Battery stops charging at 84% and gets very hot

7

My laptop battery always charges to about 84% to 87%. Once it reaches a charge level in that range, it stops charging, but Windows says it is "plugged in and charging". Because it has not reached 100%, it keeps trying to charge the battery, but instead of charging it gets very hot. It causes CPU temperatures of about 51°C (normal temperatures range from 35°C when idle, to 43°C when running an IDE and a compiler).

The machine is an HP Pavilion dv7-6157cl running Windows 7. I have set the fan in the BIOS to run continuously, and it is always on a table or some surface which allows plenty of airflow to the vents on the bottom.

I have reinstalled the battery drivers and updated all of the other drivers. Nothing seems to help. I have also tried calibrating the battery. I also tried changing several power settings. The problem persists.
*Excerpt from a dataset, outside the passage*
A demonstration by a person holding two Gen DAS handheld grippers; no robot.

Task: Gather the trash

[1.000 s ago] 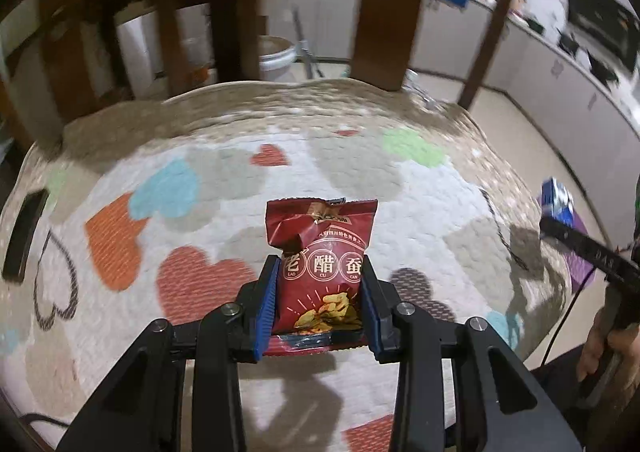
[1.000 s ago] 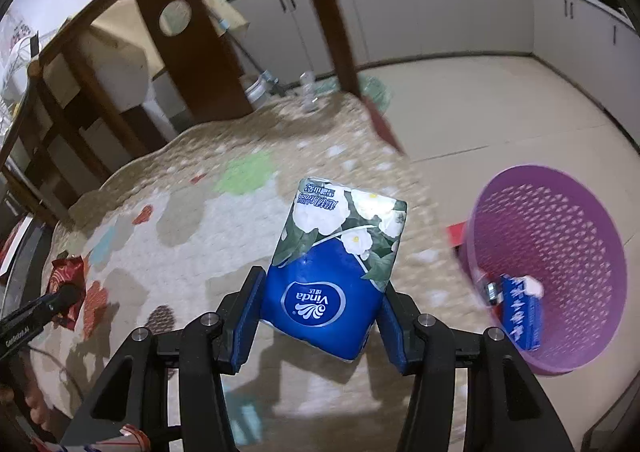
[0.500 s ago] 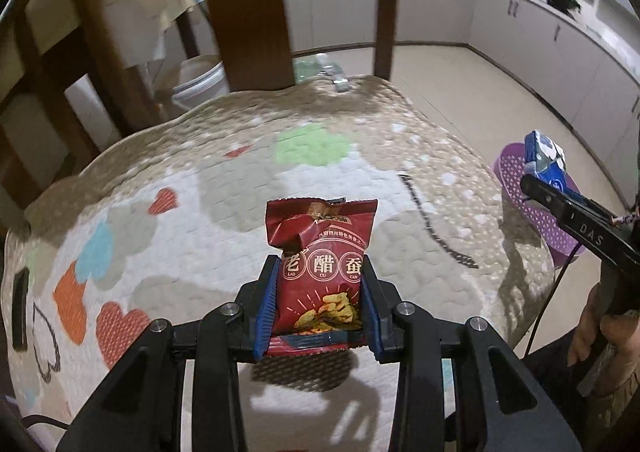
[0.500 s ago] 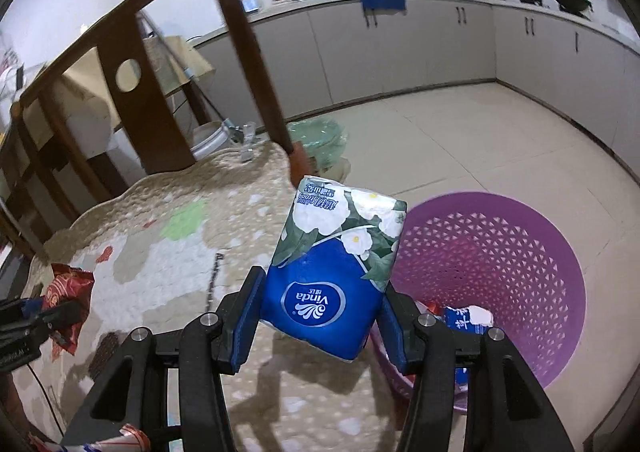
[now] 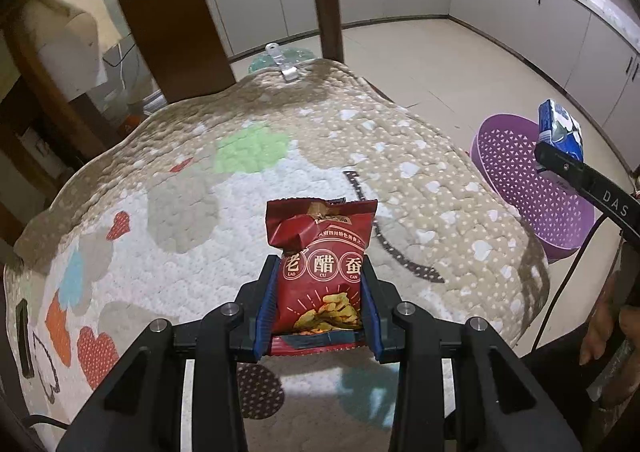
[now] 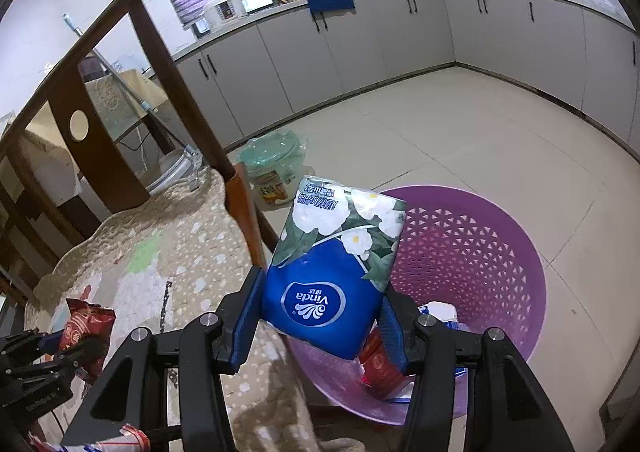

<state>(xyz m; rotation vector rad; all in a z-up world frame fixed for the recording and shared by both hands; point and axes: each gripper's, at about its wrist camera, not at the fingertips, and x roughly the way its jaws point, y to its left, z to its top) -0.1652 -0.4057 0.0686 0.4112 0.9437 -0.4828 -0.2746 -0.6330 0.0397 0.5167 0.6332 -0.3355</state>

However, it works correctly as long as the charge does not exceed 84%.

What might be causing the problem? Is there a way I can get Windows to stop charging the battery at about 80%? Should I get a new battery?

ctype.h

Posted 2012-12-11T06:01:00.897

Reputation: 827

Is it a Li-Ion battery? – Christopher Chipps – 2012-12-11T06:13:33.210

4Battery heating can be a sign that there's a bad cell in the stack. The other cells charge up to full capacity and the bad cell then just turns into a resistor, creating a lot of heat as it dissipates the wasted current, and in the case of Li-Poly, eventually smoke. – Fiasco Labs – 2012-12-11T06:38:47.443

@ChristopherChipps It is a 9-cell Lithium-ion battery. – ctype.h – 2012-12-11T06:56:43.833

@FiascoLabs Interesting. If one cell in the stack is bad, the maximum possible percentage would be 88%. I am thinking that is probably what is wrong. Could you post that as an answer? – ctype.h – 2012-12-11T07:01:23.923

Answers

8

Battery heating can be a sign that there's a bad cell in the stack.

The other cells charge up to full capacity and the bad cell then just turns into a resistor, creating a lot of heat as it dissipates the wasted current, and in the case of Li-Poly, eventually smoke.

Fiasco Labs

Posted 2012-12-11T06:01:00.897

Reputation: 6 368

3

Replace your battery. Fiasco Labs is right. Your battery is broken and needs replacing.